Comment d’une poignée de sapiens errant dans la savane, l’espèce humaine est devenue l’espèce dominante en seulement quatre millions d’années ? C’est d’abord à cette question que le livre se propose de répondre dans des chapitres brefs au cours desquels l’homme se sépare d’avec les chimpanzés (et, malgré la proximité génétique, E. Heyer ne nie pas la spécificité humaine, à savoir la bipédie totale, un grand cerveau et un langage complexe), sort d’Afrique (car, quelle que soit la définition de sapiens, les premiers d’entre eux sont bien tous africains), rencontre Néandertal (ce sont d’ailleurs plutôt, explique l’autrice, les femmes sapiens et les hommes néandertaliens qui procèdent à ce métissage), colonise l’Australie, arrive en Europe, découvre l’Amérique (non en 1492, mais vers -15 000 ans), invente l’agriculture et l’élevage, se met à boire du lait, domestique le cheval et débarque en Polynésie. Nous voilà déjà arrivés à l’âge de la domination (Xe siècle) (...)

nous savons désormais, grâce à l’informatique et aux techniques d’amplification de l’information génétique, faire « parler » l’ADN de nos ancêtres les plus lointains. Les formidables progrès réalisés, notamment depuis le séquençage total du génome humain (en 2001), ont permis de connaître les 3 milliards de paires de bases qui le composent. C’est l’agencement de ces bases qui permet d’en dire le sens, comme l’agencement des lettres d’un texte forme des mots. (...)

« Ce ne sont pas les différences génétiques qui sont la cause des différences culturelles, mais l’inverse » (...)

Il est, par conséquent, infondé de recourir à l’ascendance biogéographique pour dégager une supposée réalité biologique de la « race ». Ce « paradigme sociogénomique » (selon l’expression de Catherine Bliss), qui se fonde sur l’existence de populations ancestrales homogènes et clairement délimitées, ne pourrait être pertinent que si nous pouvions avoir accès à ces populations ancestrales.

Ce retour de la race comme catégorie génétiquement identifiable cherche certes des justifications dans la volonté, en décodant le génome
, de réduire les inégalités de santé, et ainsi de contribuer à plus de justice sociale.
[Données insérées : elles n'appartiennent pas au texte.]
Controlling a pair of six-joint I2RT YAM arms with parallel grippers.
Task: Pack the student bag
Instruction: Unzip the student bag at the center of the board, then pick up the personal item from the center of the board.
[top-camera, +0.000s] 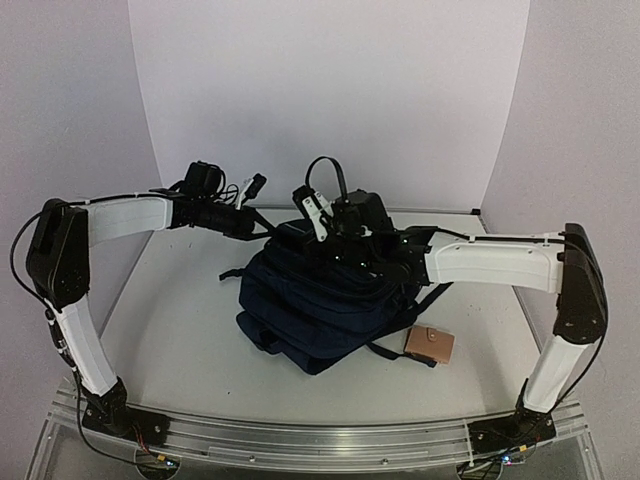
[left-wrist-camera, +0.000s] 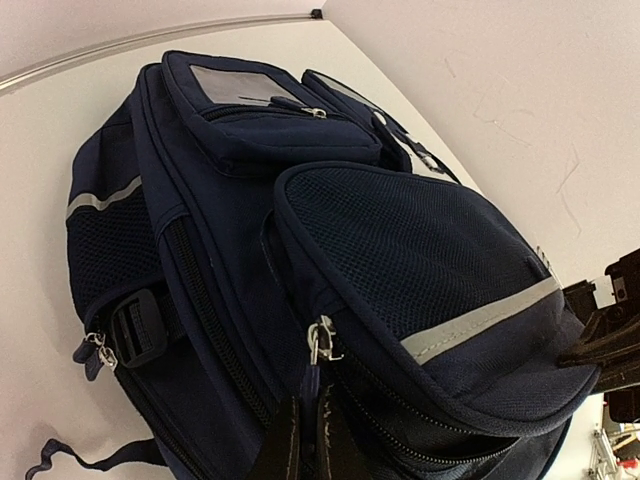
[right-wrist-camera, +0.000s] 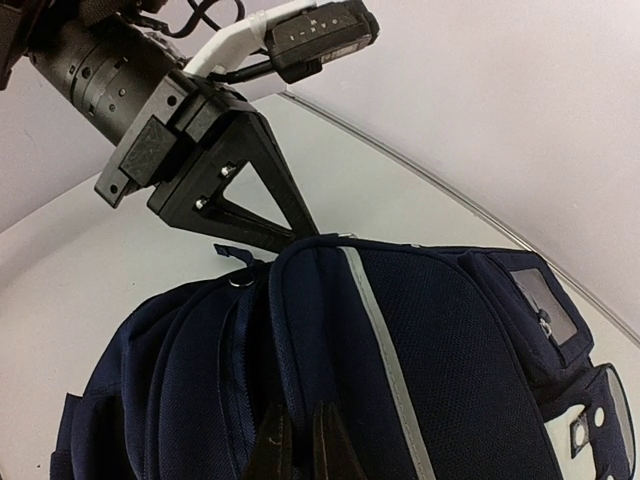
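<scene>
Student bag, just one, sat mid-table, with one tan wallet just beside it. Your left gripper was pinched on its top edge. Your right gripper was nearly closed against the fabric, so I couldn't tell if it had a grip.

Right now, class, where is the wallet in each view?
Top: wallet on the table, right of the bag's near corner.
Left wrist: not in it.
Right wrist: not in it.
Shared landmark: the bag, filling both wrist views.
</scene>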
Il a pourtant tout d’une chimère, les généticiens se montrant incapables de lever l’ambiguïté conceptuelle autour d’une notion dont l’usage, quelles que soient les précautions prises, possède des effets métaphoriques sans doute non maîtrisables.

Puisse la leçon citoyenne d’E. Heyer, celle qui pouvait déjà être dégagée de la magnifique exposition du Musée de l’homme « Tous parents/Tous différents » dont elle était, avec C. Reynaud-Paligot, commissaire scientifique, être méditée en ces temps de renaissance du culte obscur des racines.